Scan the material below for every line with the string "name", and copy those lines.

BEGIN Entries provided

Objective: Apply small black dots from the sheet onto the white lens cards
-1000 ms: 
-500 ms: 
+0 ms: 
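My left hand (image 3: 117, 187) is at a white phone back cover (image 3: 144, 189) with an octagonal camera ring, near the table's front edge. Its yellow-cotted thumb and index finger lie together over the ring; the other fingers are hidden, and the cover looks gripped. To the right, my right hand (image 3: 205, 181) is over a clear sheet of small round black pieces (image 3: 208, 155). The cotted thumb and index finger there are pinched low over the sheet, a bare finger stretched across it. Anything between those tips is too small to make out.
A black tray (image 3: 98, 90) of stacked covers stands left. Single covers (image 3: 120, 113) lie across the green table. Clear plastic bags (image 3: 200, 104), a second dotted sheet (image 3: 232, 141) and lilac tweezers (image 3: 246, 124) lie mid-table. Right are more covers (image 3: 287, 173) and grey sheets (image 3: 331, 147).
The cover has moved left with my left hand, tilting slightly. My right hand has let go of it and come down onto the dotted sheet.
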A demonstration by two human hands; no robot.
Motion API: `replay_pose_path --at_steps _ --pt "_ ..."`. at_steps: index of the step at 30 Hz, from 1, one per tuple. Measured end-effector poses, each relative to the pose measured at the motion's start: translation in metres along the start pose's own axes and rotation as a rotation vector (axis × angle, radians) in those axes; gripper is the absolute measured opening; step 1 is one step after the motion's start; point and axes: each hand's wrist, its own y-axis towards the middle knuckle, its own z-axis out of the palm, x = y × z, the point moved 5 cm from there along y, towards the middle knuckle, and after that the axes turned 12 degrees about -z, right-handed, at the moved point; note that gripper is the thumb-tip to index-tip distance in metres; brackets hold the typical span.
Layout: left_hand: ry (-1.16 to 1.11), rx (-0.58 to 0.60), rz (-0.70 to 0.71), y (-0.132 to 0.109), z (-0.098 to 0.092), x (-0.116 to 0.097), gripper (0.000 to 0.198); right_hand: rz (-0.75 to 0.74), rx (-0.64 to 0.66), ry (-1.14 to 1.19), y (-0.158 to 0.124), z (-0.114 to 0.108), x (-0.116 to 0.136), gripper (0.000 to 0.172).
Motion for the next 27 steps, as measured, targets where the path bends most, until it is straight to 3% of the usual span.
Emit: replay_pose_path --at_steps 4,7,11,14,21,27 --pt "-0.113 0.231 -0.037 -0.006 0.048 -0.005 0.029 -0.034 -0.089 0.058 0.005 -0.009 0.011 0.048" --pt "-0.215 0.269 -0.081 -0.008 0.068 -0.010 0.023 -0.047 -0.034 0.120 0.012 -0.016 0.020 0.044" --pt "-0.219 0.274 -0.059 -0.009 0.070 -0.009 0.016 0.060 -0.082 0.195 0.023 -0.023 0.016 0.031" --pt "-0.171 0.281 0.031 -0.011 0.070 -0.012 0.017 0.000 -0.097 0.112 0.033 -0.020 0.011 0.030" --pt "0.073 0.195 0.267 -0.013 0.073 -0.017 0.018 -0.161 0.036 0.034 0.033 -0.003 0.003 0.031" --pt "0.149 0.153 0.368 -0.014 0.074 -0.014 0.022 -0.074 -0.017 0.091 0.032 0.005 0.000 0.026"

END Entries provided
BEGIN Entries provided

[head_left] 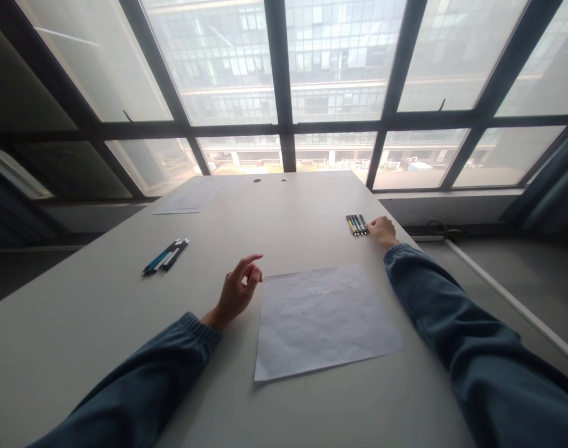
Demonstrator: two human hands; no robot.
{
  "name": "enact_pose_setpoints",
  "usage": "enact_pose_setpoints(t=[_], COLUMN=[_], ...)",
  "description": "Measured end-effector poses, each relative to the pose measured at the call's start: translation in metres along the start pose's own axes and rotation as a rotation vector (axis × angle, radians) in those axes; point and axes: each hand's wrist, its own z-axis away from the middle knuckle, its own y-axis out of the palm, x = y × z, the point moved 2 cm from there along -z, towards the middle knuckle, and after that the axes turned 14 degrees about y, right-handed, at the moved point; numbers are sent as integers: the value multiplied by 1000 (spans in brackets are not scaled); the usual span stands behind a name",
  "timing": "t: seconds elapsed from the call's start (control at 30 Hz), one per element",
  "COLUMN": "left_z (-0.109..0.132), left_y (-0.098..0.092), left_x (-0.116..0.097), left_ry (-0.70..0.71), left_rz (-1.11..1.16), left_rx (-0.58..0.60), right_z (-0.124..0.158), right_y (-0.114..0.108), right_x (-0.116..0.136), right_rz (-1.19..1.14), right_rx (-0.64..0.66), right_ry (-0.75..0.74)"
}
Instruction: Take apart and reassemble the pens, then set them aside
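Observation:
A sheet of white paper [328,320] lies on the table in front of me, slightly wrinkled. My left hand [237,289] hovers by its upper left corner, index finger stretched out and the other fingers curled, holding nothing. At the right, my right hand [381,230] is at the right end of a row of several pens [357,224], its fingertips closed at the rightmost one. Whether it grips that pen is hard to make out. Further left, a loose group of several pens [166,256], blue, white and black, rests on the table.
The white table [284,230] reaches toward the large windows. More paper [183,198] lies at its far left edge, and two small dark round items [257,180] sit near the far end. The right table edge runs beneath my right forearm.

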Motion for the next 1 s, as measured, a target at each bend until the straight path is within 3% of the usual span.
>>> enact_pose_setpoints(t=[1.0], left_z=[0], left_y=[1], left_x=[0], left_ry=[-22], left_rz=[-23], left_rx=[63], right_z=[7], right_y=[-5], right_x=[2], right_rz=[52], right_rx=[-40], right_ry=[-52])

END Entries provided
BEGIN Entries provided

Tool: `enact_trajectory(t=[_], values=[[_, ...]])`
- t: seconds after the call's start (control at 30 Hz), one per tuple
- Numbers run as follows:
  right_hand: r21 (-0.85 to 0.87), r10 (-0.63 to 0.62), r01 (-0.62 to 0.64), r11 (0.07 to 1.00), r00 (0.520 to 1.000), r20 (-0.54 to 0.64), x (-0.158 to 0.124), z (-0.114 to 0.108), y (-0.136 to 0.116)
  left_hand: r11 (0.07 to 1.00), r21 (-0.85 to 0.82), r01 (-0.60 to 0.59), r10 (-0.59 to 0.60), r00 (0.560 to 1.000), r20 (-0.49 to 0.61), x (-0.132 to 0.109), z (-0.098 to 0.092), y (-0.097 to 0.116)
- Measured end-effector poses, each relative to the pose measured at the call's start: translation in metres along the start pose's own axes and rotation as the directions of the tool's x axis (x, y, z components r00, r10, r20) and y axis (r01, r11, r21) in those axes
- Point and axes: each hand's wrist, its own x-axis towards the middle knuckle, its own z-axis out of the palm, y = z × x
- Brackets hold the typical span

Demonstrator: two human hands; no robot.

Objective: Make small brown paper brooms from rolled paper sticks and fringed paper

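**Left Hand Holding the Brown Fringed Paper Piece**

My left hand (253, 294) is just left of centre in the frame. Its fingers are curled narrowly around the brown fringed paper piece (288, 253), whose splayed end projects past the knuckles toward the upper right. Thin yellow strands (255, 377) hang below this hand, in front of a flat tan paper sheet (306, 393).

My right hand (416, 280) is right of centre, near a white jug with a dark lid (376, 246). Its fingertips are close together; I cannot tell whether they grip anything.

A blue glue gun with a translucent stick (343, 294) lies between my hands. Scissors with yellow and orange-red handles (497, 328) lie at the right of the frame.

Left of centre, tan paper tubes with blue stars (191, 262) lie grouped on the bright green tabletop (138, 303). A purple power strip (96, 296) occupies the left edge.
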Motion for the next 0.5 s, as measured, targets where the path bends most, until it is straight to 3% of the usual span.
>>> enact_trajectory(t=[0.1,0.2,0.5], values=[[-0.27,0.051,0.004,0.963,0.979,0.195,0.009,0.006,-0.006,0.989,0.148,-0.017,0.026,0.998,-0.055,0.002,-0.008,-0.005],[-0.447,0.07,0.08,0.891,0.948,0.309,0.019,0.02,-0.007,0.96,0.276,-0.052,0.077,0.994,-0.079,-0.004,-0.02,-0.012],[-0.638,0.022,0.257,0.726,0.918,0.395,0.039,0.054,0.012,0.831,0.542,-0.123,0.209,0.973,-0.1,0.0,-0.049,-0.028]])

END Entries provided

Task answer:
  "name": "enact_pose_setpoints",
  "description": "Measured end-effector poses, each relative to the pose measured at the call's start: translation in metres along the start pose's own axes and rotation as a rotation vector (axis × angle, radians) in those axes; point and axes: each hand's wrist, its own z-axis away from the middle knuckle, its own y-axis out of the palm, x = y × z, the point moved 2 cm from there along -z, towards the middle knuckle, and after that the axes turned 14 degrees about y, right-handed, at the moved point; numbers are sent as integers: the value multiplied by 1000 (spans in brackets are not scaled); the usual span stands behind a name",

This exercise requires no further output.